- **Exercise requirements**:
Within the material below, how many lines carry the word "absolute"? Answer with a single number.

- **Given information**:
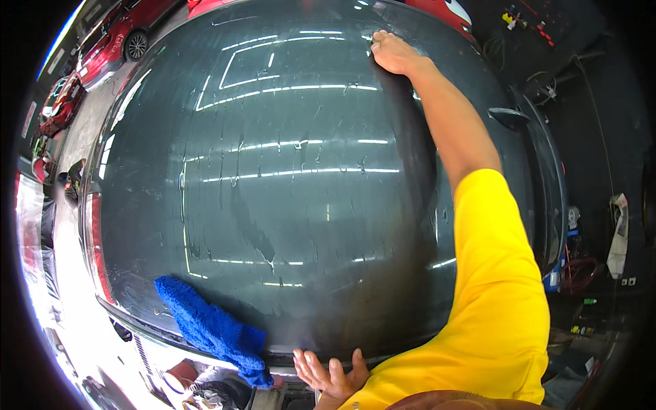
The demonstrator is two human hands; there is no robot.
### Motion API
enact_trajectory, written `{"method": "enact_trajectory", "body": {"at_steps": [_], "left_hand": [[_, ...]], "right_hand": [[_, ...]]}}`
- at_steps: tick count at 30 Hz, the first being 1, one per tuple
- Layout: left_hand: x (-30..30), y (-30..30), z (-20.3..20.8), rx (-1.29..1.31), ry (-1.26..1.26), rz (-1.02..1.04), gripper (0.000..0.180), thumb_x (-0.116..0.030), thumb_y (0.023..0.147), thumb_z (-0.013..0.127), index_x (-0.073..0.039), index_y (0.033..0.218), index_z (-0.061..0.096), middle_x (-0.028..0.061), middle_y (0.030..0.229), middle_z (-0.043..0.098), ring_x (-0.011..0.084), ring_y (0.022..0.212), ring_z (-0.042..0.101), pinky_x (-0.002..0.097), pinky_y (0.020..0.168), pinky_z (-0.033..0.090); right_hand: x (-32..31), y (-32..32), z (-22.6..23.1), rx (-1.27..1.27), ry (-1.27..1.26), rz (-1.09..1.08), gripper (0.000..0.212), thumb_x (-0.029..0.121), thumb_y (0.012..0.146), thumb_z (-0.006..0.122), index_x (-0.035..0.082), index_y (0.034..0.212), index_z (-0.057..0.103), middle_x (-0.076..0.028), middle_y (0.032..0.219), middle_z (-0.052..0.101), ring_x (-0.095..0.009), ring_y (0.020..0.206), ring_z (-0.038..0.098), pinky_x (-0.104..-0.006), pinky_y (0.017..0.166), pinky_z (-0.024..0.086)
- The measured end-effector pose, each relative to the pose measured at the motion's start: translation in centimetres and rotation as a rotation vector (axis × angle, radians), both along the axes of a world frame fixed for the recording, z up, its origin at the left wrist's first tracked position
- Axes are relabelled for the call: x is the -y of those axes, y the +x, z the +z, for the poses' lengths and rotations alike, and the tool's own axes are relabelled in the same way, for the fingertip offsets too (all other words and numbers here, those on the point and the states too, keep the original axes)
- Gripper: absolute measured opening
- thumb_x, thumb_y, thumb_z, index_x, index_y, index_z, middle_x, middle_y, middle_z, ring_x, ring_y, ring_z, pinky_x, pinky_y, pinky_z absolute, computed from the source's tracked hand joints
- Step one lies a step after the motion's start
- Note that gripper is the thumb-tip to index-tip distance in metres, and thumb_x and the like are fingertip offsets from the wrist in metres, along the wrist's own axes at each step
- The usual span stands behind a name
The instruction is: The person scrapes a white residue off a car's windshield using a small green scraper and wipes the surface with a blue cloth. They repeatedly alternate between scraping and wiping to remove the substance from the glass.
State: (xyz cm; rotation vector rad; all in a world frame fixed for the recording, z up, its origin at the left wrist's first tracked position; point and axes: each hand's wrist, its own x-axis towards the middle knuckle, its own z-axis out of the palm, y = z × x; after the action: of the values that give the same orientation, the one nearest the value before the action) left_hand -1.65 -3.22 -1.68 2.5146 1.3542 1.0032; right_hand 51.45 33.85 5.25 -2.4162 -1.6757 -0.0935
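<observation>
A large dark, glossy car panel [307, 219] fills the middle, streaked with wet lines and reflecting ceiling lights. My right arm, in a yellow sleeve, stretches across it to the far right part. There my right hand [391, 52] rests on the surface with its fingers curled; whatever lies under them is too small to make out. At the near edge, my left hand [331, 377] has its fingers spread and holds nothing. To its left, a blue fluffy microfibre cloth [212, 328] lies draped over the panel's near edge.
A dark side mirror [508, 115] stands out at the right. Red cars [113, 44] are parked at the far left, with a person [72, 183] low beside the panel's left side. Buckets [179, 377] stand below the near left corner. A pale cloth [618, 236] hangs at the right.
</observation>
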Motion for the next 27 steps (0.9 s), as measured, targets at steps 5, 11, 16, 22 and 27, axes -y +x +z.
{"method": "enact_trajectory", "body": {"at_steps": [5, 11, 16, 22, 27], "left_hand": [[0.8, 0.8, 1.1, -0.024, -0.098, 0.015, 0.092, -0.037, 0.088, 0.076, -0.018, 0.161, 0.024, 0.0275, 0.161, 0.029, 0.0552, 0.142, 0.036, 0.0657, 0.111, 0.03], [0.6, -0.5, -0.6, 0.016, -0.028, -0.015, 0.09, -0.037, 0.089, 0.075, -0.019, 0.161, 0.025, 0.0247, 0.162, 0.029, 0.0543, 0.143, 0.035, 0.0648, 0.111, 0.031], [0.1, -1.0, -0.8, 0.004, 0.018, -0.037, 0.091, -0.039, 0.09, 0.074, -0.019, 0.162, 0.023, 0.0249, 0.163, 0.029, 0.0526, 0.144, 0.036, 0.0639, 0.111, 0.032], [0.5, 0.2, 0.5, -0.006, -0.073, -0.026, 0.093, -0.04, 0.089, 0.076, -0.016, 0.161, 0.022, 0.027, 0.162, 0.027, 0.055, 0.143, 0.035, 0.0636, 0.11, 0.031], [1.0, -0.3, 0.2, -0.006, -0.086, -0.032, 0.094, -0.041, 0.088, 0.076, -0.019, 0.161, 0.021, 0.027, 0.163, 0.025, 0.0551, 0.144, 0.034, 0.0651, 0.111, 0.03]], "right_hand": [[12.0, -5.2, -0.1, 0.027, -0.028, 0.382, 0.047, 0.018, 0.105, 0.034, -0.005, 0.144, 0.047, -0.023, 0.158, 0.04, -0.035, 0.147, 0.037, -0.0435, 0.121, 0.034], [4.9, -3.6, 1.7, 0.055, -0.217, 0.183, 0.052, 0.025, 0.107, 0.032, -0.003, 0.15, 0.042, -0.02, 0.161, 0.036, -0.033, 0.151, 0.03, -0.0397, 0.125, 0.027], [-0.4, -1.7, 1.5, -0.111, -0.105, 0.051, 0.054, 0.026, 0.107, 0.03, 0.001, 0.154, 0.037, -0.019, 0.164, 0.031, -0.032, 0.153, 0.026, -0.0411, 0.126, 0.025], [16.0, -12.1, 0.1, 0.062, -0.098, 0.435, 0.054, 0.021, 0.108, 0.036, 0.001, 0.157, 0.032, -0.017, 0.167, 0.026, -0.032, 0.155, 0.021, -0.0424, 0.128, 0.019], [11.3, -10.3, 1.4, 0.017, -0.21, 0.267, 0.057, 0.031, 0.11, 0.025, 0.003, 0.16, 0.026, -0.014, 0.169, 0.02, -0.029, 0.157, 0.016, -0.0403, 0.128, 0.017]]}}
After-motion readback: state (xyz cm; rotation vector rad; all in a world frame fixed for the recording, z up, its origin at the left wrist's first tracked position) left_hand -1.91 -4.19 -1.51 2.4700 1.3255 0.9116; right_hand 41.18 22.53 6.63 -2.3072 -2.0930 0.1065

- **Task response**:
2